The Impact of Complement Genes on the Risk of Late-Onset Alzheimer’s Disease
Round 1
Reviewer 1 Report
This is informative and well-presented genetic study of late onset of Alzheimer Disease (LOAD), which used a polygenic approach and analysed up to 56 complement genes. The detected signal for the association with LOAD is mainly driven by two known LOAD genes (CLU and CR1).
There are only a few minor comments to be addressed.
- Re: “Genes were selected for inclusion based upon known biological relevance to the complement system rather than by using often inaccurate annotations in public databases”. It is not clear what is the actual strategy for the manual selection of 56 genes of interest in a situation when public databases were not used.

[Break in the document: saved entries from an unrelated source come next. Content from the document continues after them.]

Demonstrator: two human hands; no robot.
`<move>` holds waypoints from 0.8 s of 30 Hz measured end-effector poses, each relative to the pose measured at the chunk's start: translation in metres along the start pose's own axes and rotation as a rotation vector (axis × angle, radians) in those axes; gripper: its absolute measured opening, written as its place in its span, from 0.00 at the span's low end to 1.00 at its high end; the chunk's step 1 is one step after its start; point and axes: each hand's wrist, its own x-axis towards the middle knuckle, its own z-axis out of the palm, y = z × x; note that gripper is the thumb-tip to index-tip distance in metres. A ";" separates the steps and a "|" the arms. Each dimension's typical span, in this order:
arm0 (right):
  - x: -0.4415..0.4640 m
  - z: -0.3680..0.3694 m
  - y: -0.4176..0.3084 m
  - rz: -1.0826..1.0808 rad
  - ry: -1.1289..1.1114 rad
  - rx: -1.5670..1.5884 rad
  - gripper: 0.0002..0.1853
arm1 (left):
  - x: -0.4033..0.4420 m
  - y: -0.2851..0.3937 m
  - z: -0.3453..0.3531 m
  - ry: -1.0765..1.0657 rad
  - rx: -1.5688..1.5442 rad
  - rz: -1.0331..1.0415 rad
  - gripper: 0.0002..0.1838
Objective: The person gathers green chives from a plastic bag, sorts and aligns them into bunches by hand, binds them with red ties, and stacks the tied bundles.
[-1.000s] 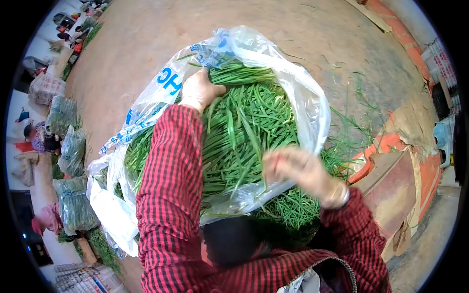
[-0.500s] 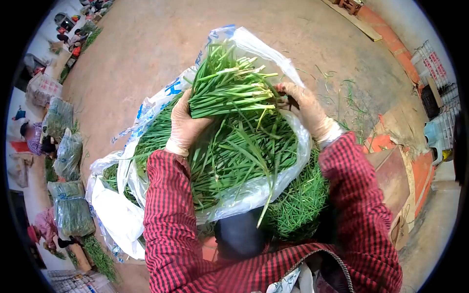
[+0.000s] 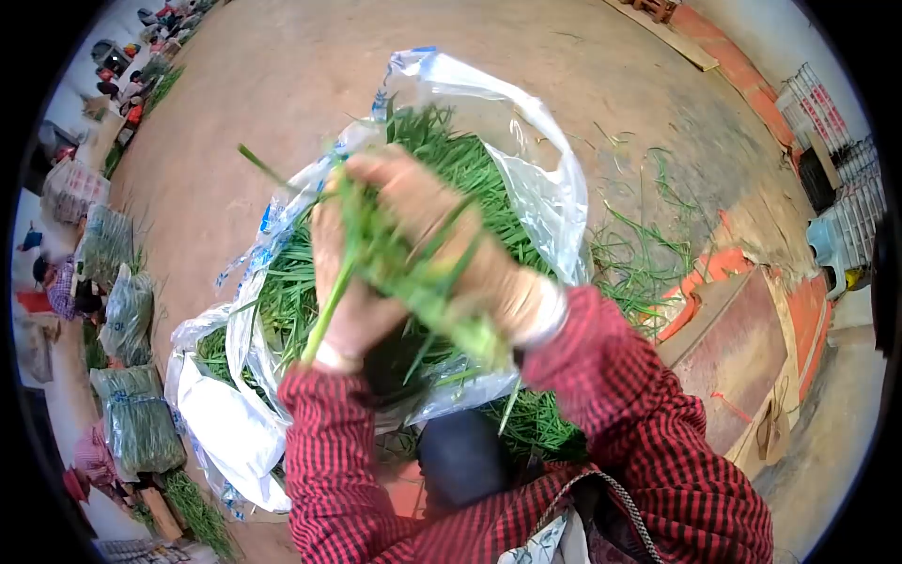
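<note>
Head view: One bunch of greens [image 3: 399,268] was held above the open plastic bag [image 3: 550,193], between the left hand [image 3: 348,291] and the right hand [image 3: 470,249]. Left fingers were closed around the bunch from its left side; right fingers lay bent over its upper end, too blurred to tell how firmly they pressed.

Edges and room: the bag's far rim stood up beyond the hands, with bare floor [image 3: 291,75] past it. To the right lay scattered greens [image 3: 648,249], then a worn board [image 3: 733,362]. The near rim was close to the dark-covered knee [image 3: 462,456].

Axis: the bunch slanted from upper left to lower right; one stalk angled down toward the left cuff, one leaf tip stuck out upper left. Root end: could not tell.

Count: one held bunch, one open bag, one heap inside it [image 3: 484,179], one white sack [image 3: 230,432] beside it; three wrapped bundles [image 3: 138,418] stood far left, near two co-workers [image 3: 61,287]. Held stalks: too blurred to count.
</note>
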 end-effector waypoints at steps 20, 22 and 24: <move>-0.033 0.014 -0.113 0.017 -0.113 0.111 0.40 | -0.096 0.073 -0.121 1.041 -0.814 -0.222 0.25; -0.059 0.008 -0.128 -0.028 -0.271 -0.287 0.50 | -0.111 0.073 -0.118 1.078 -1.208 -0.369 0.23; -0.083 0.021 -0.135 -0.245 -0.344 -0.568 0.57 | -0.112 0.105 -0.096 0.900 -1.255 -0.577 0.21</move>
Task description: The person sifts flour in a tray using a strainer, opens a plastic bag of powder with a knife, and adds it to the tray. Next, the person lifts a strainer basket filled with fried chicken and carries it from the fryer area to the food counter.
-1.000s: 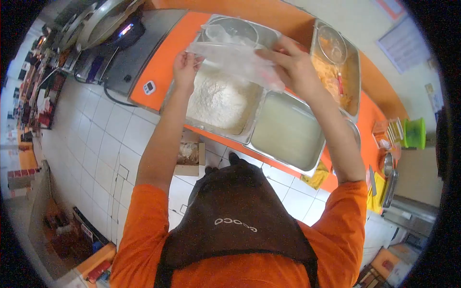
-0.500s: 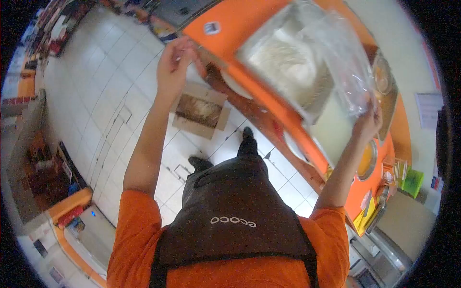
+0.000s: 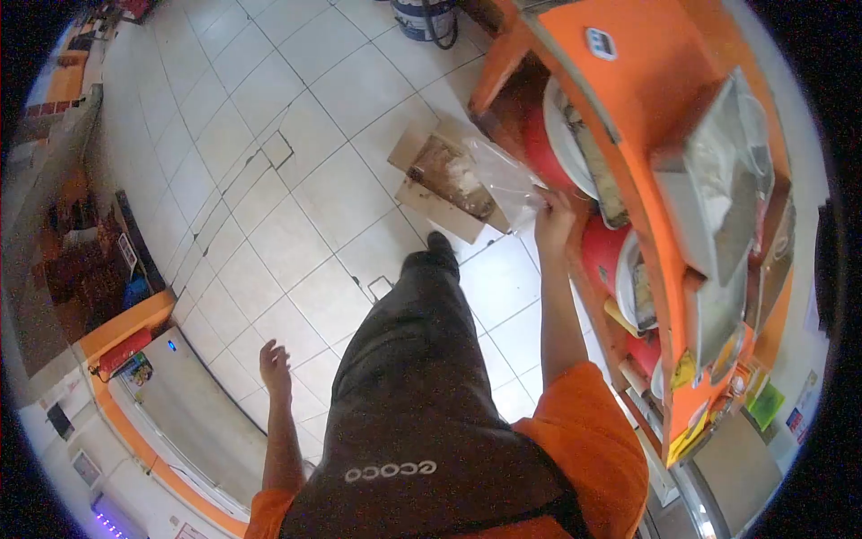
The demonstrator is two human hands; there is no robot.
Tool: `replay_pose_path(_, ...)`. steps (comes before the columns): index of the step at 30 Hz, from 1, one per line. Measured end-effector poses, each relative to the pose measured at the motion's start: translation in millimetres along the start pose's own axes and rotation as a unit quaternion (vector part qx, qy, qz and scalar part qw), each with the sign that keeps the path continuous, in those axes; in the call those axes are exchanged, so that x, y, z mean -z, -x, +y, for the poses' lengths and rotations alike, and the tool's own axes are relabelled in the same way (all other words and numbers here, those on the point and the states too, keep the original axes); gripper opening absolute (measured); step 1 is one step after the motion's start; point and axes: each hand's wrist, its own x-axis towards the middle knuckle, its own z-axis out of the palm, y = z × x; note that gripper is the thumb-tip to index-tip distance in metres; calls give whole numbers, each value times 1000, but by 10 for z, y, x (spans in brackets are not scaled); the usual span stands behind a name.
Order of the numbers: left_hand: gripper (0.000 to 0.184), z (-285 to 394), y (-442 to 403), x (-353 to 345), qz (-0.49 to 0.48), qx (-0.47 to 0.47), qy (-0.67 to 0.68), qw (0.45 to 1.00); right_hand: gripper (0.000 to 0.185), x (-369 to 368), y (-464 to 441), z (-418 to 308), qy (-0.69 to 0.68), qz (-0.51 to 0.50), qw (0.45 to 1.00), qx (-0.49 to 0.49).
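Observation:
My right hand (image 3: 555,216) is closed on the edge of a clear plastic bag (image 3: 505,184), which hangs limp beside the orange counter. The bag overlaps the right side of an open cardboard box (image 3: 411,199) on the floor; brown and whitish contents show inside the box. My left hand (image 3: 275,364) hangs low at my left side over the tiles, empty, with its fingers loosely apart. On the counter, a metal tray (image 3: 687,211) holds white powder (image 3: 716,184), both slightly blurred.
The orange counter (image 3: 628,99) runs along my right. Under it, shelves hold red containers (image 3: 536,148) and white-rimmed basins (image 3: 567,153). A bucket (image 3: 424,20) stands on the tiled floor (image 3: 314,171) ahead. A white appliance (image 3: 184,395) is at my left.
My right hand has carried the plastic bag from above the counter tray down to the box on the floor. My left hand has dropped back to my side. The view has turned.

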Motion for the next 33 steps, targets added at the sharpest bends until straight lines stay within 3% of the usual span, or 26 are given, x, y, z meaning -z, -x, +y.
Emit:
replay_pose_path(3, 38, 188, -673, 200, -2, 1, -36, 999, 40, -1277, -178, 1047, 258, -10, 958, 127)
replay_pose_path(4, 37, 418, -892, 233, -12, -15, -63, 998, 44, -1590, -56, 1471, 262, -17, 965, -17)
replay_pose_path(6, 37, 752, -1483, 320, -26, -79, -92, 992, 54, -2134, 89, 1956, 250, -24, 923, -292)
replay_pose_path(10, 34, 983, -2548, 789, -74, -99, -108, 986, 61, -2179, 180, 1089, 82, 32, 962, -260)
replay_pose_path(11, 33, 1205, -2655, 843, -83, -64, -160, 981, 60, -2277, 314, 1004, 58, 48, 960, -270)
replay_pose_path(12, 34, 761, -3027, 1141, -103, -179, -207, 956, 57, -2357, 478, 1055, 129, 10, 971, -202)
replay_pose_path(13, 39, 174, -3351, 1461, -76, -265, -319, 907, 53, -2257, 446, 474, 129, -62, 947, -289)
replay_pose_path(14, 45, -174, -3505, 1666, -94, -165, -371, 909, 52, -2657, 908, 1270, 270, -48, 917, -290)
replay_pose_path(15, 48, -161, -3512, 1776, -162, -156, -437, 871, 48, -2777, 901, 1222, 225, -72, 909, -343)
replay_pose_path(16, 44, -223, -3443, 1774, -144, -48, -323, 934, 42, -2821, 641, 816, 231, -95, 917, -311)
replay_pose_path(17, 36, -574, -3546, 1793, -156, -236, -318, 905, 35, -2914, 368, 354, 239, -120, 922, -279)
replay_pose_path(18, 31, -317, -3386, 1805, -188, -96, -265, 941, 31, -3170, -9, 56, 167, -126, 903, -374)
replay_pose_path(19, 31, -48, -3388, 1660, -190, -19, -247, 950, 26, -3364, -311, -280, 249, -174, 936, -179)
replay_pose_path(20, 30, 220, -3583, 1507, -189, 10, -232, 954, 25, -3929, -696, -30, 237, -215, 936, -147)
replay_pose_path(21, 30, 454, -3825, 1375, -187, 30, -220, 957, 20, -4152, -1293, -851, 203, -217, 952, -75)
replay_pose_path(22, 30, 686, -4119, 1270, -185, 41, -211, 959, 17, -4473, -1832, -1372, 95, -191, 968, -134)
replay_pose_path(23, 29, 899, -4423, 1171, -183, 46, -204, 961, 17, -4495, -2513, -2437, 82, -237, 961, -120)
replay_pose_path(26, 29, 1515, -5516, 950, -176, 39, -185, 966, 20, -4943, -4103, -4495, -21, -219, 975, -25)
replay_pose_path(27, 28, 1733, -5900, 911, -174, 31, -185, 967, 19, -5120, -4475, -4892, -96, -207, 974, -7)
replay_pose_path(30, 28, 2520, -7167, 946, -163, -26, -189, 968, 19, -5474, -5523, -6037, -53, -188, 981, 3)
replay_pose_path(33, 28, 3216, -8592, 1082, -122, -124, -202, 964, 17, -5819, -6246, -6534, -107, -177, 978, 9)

- What is the p-value if to use CLU and CR1 together vs the signal for each CLU or CR1 genes?
- There are repeats for abbreviation (eg, IGAP).
Author Response
The authors thank the reviewer for their prompt review and helpful comments. We are pleased the reviewer found the manuscript informative and well-presented. We have addressed each response one-by-one below.
There are only a few minor comments to be addressed.
1) Re: “Genes were selected for inclusion based upon known biological relevance to the complement system rather than by using often inaccurate annotations in public databases”. It is not clear what is the actual strategy for the manual selection of 56 genes of interest in a situation when public databases were not used.
Although automated pathway identification algorithms have proved valuable in many contexts we have been disappointed with them in the complement system where some complement genes are missed and several non-complement genes included. To address this we have used our own expertise and knowledge of the complement system to manually select the 56 genes of interest (and details on pathway and whether a complement component gene or a gene encoding a complement regulator/receptor). The senior author, a complement biologist of 30 years’ experience, brings considerable expertise to this task. The resultant gene list is comprehensive and accurately reflects the system.
2) What is the p-value if to use CLU and CR1 together vs the signal for each CLU or CR1 genes?
Thank you for highlighting this. We have added two sentences (lines 218-221) to define this.
“In these data, the CLU gene shows a stronger association compared to CR1 (p=1.03x10-5 and p=1.5x10-3 respectively). The joint association of CLU and CR1 is stronger still (p=3.88x10-7), strongly implying that CLU and CR1 are both independently associated with AD.”
3) There are repeats for abbreviation (eg, IGAP).
Thank you for pointing this out, the abbreviation repeats for IGAP, GWAS and LOAD have now been removed; each is defined once and the abbreviation used consistently thereafter.
Reviewer 2 Report
Minor comments:
1) In the regression table (tables 2 and 3) there is no need for SE (standard error?). However, I would include the odds ratios with their 95% confidence intervals.
2) In the Discussion there should be a most detailed discussion on the mechanisms linking complement, neuroinflammation, amyloid and neurodegeneration in AD.
Author Response
The authors thank the reviewer for their prompt review and helpful comments on where the manuscript can be improved. We have addressed each response individually below.
1) In the regression table (tables 2 and 3) there is no need for SE (standard error?). However, I would include the odds ratios with their 95% confidence intervals.
We have removed the SE in tables 2 and 3 and have included the OR and 95% CI as suggested.
2) In the Discussion there should be a most detailed discussion on the mechanisms linking complement, neuroinflammation, amyloid and neurodegeneration in AD.
We have added more detail in the first paragraph of the discussion.